◆ Task: Repeat the records in full. No pictures belong in the copy.

*** Records shown Section Begins ***

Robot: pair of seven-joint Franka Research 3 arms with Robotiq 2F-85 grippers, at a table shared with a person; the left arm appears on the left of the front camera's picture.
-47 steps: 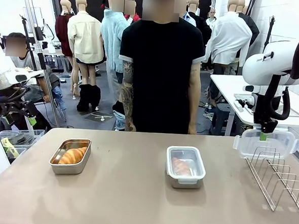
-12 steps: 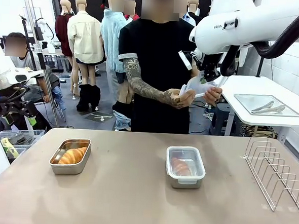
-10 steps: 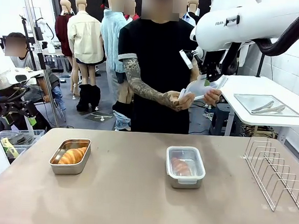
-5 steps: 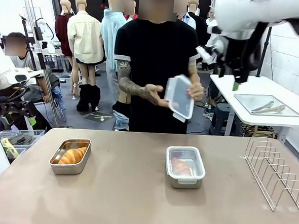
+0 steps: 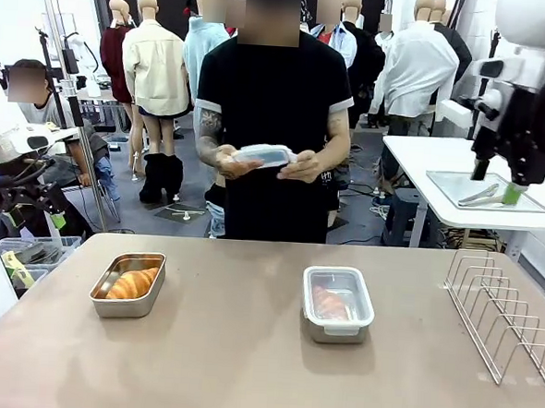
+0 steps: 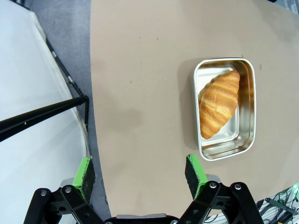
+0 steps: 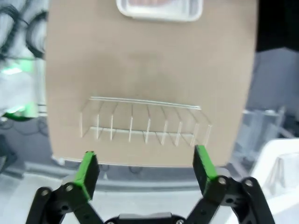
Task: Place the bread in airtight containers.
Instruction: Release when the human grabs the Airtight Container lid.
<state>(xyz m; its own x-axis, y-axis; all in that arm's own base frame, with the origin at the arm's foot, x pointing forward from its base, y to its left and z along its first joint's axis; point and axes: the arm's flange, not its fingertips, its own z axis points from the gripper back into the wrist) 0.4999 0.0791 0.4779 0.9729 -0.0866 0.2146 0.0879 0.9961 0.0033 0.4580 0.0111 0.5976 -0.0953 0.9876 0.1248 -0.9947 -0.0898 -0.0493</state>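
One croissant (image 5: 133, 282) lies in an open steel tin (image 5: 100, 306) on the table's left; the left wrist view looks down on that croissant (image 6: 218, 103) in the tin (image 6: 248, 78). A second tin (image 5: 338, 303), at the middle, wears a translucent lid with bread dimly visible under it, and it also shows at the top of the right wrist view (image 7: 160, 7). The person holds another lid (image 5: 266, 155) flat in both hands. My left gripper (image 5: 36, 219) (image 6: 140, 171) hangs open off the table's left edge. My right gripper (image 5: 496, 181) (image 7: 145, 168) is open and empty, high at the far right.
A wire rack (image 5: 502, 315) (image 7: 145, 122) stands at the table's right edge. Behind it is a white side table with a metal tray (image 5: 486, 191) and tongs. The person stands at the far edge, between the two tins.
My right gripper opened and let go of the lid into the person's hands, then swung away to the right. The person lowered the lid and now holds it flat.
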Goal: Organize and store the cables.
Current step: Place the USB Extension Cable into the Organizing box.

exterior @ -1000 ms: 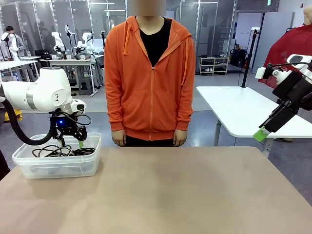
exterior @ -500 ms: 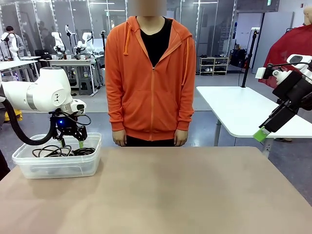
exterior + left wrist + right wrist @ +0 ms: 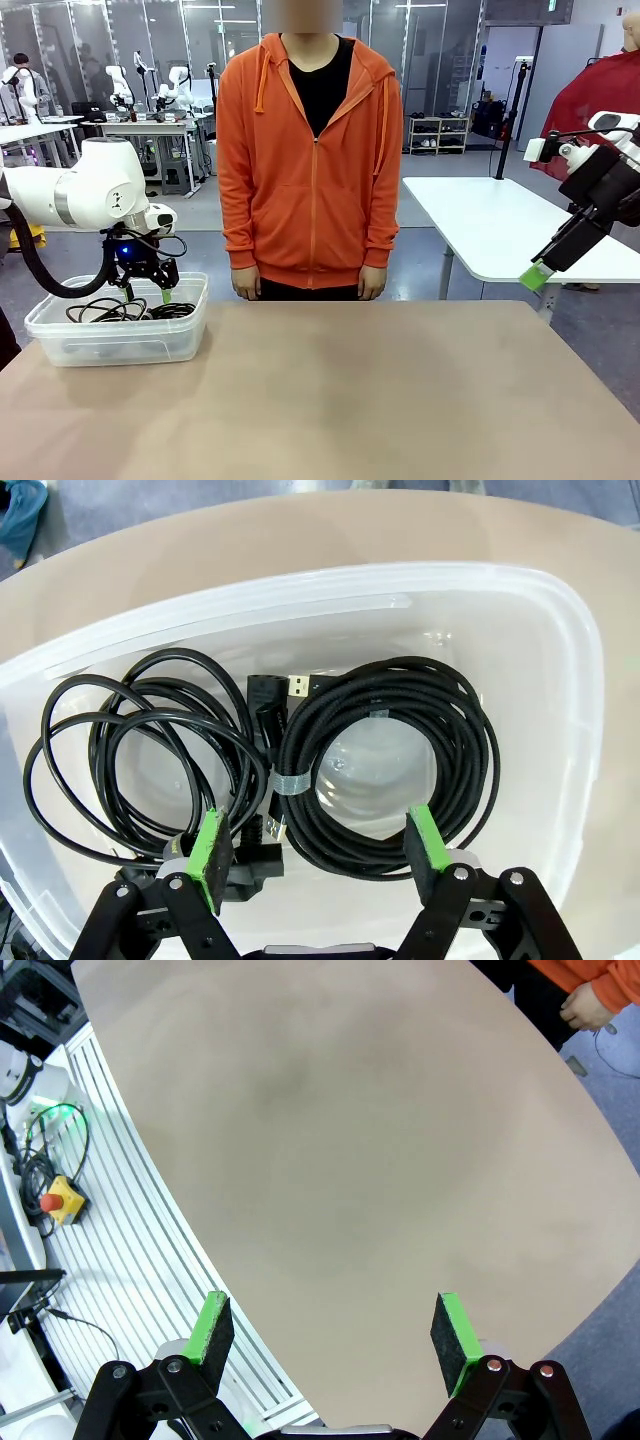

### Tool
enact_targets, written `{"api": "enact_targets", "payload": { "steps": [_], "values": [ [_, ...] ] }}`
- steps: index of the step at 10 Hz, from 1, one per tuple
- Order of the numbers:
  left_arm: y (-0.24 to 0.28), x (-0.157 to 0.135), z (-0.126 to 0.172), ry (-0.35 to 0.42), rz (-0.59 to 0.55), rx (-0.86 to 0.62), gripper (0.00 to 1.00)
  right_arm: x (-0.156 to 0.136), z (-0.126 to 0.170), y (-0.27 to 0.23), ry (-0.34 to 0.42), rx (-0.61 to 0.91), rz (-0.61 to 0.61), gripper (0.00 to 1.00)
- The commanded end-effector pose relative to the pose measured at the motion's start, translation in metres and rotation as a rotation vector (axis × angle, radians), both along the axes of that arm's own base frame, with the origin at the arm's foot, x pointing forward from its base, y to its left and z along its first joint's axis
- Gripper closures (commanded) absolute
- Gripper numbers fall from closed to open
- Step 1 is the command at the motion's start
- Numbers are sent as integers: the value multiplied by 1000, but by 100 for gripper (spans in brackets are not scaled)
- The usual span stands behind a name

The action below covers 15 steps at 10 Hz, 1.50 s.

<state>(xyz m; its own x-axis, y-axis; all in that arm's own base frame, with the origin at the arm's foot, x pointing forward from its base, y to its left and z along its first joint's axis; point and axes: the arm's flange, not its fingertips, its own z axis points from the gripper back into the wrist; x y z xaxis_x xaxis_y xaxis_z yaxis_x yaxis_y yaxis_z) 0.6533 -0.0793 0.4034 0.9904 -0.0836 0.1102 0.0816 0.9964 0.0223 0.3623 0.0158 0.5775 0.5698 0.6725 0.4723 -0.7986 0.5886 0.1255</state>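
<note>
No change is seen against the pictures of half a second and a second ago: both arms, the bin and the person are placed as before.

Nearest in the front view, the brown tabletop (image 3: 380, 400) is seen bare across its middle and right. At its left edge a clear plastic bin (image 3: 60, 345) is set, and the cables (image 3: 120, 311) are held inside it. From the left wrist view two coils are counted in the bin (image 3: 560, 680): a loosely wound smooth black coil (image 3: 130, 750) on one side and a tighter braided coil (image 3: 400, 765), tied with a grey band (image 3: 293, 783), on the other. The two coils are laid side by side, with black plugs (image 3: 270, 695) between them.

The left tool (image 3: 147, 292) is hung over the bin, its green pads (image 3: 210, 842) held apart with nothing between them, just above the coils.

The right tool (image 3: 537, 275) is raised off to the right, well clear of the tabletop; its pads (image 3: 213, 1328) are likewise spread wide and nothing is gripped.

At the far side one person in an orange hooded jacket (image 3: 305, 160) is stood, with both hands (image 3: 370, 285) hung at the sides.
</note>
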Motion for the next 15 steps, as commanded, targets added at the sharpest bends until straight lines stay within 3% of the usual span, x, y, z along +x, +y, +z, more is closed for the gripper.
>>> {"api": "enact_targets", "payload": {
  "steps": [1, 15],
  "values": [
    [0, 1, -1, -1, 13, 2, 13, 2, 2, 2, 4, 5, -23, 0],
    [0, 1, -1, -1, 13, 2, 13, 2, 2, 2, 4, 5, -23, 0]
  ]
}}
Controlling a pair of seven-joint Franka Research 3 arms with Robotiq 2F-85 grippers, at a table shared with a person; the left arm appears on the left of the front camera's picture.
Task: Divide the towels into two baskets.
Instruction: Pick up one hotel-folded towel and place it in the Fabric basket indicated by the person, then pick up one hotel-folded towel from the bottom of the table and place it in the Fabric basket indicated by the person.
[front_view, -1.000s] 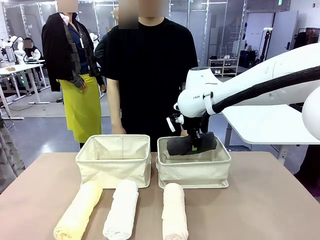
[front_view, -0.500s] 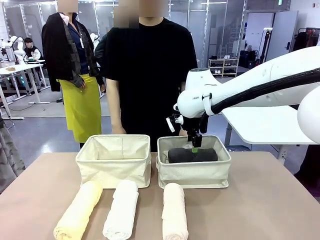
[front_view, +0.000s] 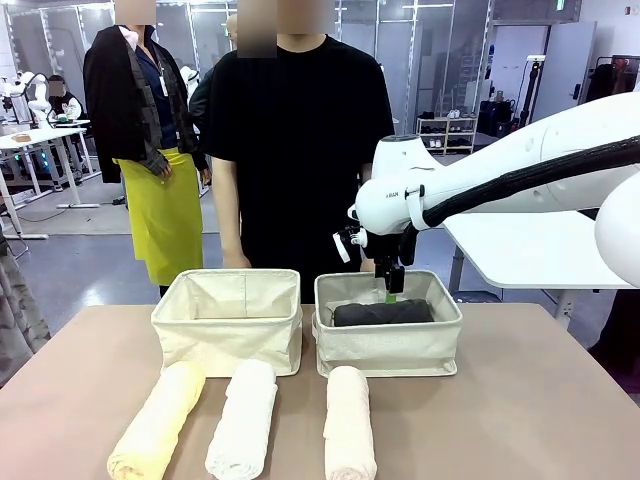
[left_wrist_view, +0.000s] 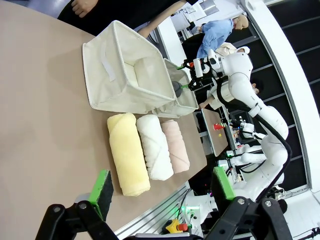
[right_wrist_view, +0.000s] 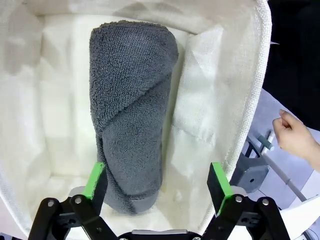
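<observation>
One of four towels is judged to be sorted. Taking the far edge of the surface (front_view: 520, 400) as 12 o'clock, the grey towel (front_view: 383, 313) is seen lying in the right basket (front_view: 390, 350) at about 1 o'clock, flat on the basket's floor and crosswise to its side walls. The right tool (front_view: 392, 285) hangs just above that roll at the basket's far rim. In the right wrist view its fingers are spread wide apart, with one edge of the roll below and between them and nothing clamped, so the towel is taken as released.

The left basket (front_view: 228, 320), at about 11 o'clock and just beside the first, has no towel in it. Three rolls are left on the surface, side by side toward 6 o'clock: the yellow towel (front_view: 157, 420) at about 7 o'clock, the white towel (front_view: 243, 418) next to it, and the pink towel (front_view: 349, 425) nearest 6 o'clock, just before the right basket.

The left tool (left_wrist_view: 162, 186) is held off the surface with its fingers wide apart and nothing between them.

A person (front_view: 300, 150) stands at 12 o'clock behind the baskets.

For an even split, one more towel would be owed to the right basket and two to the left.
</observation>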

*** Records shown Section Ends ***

◆ Output for this exercise:
Robot: pair of seven-joint Franka Research 3 arms with Robotiq 2F-85 grippers, at a table shared with a person; the left arm appears on the left of the front camera's picture.
-47 steps: 
-12 steps: 
-10 steps: 
-5 steps: 
+0 steps: 
+0 steps: 
+0 steps: 
Task: Place the bread in airtight containers.
Instruction: Release when the human grabs the Airtight Container lid.
<state>(xyz m; its own x-axis, y-axis; all in that arm's own base frame, with the origin at the arm's foot, x pointing forward from its base, y to its left and z along its first joint's axis; point and axes: the arm's flange, not its fingertips, its own z axis points from the gripper back into the wrist) 0.4999 0.0791 0.4779 0.9729 -0.0866 0.2146 0.0879 0.9961 0.0033 0.4580 0.0111 0.5976 -0.0953 0.9876 0.1248 -0.9947 -0.0898 -0.0493</state>
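One croissant (image 5: 133, 282) lies in an open steel tin (image 5: 100, 306) on the table's left; the left wrist view looks down on that croissant (image 6: 218, 103) in the tin (image 6: 248, 78). A second tin (image 5: 338, 303), at the middle, wears a translucent lid with bread dimly visible under it, and it also shows at the top of the right wrist view (image 7: 160, 7). The person holds another lid (image 5: 266, 155) flat in both hands. My left gripper (image 5: 36, 219) (image 6: 140, 171) hangs open off the table's left edge. My right gripper (image 5: 496, 181) (image 7: 145, 168) is open and empty, high at the far right.
A wire rack (image 5: 502, 315) (image 7: 145, 122) stands at the table's right edge. Behind it is a white side table with a metal tray (image 5: 486, 191) and tongs. The person stands at the far edge, between the two tins.
My right gripper opened and let go of the lid into the person's hands, then swung away to the right. The person lowered the lid and now holds it flat.
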Goal: Organize and store the cables.
Current step: Place the USB Extension Cable into the Organizing box.

exterior @ -1000 ms: 
exterior @ -500 ms: 
exterior + left wrist + right wrist @ +0 ms: 

### Tool
enact_targets, written `{"api": "enact_targets", "payload": { "steps": [_], "values": [ [_, ...] ] }}`
- steps: index of the step at 10 Hz, from 1, one per tuple
- Order of the numbers:
  left_arm: y (-0.24 to 0.28), x (-0.157 to 0.135), z (-0.126 to 0.172), ry (-0.35 to 0.42), rz (-0.59 to 0.55), rx (-0.86 to 0.62), gripper (0.00 to 1.00)
  right_arm: x (-0.156 to 0.136), z (-0.126 to 0.170), y (-0.27 to 0.23), ry (-0.34 to 0.42), rx (-0.61 to 0.91), rz (-0.61 to 0.61), gripper (0.00 to 1.00)
- The commanded end-effector pose relative to the pose measured at the motion's start, translation in metres and rotation as a rotation vector (axis × angle, radians), both along the axes of that arm's own base frame, with the origin at the arm's foot, x pointing forward from its base, y to its left and z along its first joint's axis
- Gripper closures (commanded) absolute
- Gripper numbers fall from closed to open
- Step 1 is the command at the motion's start
- Numbers are sent as integers: the value multiplied by 1000, but by 100 for gripper (spans in brackets are not scaled)
- The usual span stands behind a name

The action below covers 15 steps at 10 Hz, 1.50 s.

<state>(xyz m; its own x-axis, y-axis; all in that arm's own base frame, with the origin at the arm's foot, x pointing forward from its base, y to its left and z along its first joint's axis; point and axes: the arm's flange, not its fingertips, its own z axis points from the gripper back into the wrist; x y z xaxis_x xaxis_y xaxis_z yaxis_x yaxis_y yaxis_z) 0.6533 -0.0793 0.4034 0.9904 -0.0836 0.1102 0.0816 0.9964 0.0223 0.3623 0.0158 0.5775 0.5698 0.6725 0.4723 -0.7986 0.5886 0.1255</state>
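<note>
No change is seen against the pictures of half a second and a second ago: both arms, the bin and the person are placed as before.

Nearest in the front view, the brown tabletop (image 3: 380, 400) is seen bare across its middle and right. At its left edge a clear plastic bin (image 3: 60, 345) is set, and the cables (image 3: 120, 311) are held inside it. From the left wrist view two coils are counted in the bin (image 3: 560, 680): a loosely wound smooth black coil (image 3: 130, 750) on one side and a tighter braided coil (image 3: 400, 765), tied with a grey band (image 3: 293, 783), on the other. The two coils are laid side by side, with black plugs (image 3: 270, 695) between them.

The left tool (image 3: 147, 292) is hung over the bin, its green pads (image 3: 210, 842) held apart with nothing between them, just above the coils.

The right tool (image 3: 537, 275) is raised off to the right, well clear of the tabletop; its pads (image 3: 213, 1328) are likewise spread wide and nothing is gripped.

At the far side one person in an orange hooded jacket (image 3: 305, 160) is stood, with both hands (image 3: 370, 285) hung at the sides.
</note>
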Motion for the next 15 steps, as commanded, targets added at the sharpest bends until straight lines stay within 3% of the usual span, x, y, z along +x, +y, +z, more is closed for the gripper.
>>> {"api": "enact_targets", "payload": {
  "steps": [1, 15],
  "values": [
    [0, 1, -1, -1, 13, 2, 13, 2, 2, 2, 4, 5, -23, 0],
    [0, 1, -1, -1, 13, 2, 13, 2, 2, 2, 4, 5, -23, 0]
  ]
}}
Controlling a pair of seven-joint Franka Research 3 arms with Robotiq 2F-85 grippers, at a table shared with a person; the left arm appears on the left of the front camera's picture.
Task: Divide the towels into two baskets.
Instruction: Pick up one hotel-folded towel and place it in the Fabric basket indicated by the person, then pick up one hotel-folded towel from the bottom of the table and place it in the Fabric basket indicated by the person.
[front_view, -1.000s] 
[front_view, -0.500s] 
[front_view, +0.000s] 
[left_wrist_view, +0.000s] 
[right_wrist_view, +0.000s] 
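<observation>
One of four towels is judged to be sorted. Taking the far edge of the surface (front_view: 520, 400) as 12 o'clock, the grey towel (front_view: 383, 313) is seen lying in the right basket (front_view: 390, 350) at about 1 o'clock, flat on the basket's floor and crosswise to its side walls. The right tool (front_view: 392, 285) hangs just above that roll at the basket's far rim. In the right wrist view its fingers are spread wide apart, with one edge of the roll below and between them and nothing clamped, so the towel is taken as released.

The left basket (front_view: 228, 320), at about 11 o'clock and just beside the first, has no towel in it. Three rolls are left on the surface, side by side toward 6 o'clock: the yellow towel (front_view: 157, 420) at about 7 o'clock, the white towel (front_view: 243, 418) next to it, and the pink towel (front_view: 349, 425) nearest 6 o'clock, just before the right basket.

The left tool (left_wrist_view: 162, 186) is held off the surface with its fingers wide apart and nothing between them.

A person (front_view: 300, 150) stands at 12 o'clock behind the baskets.

For an even split, one more towel would be owed to the right basket and two to the left.
</observation>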

The given output is the complete response.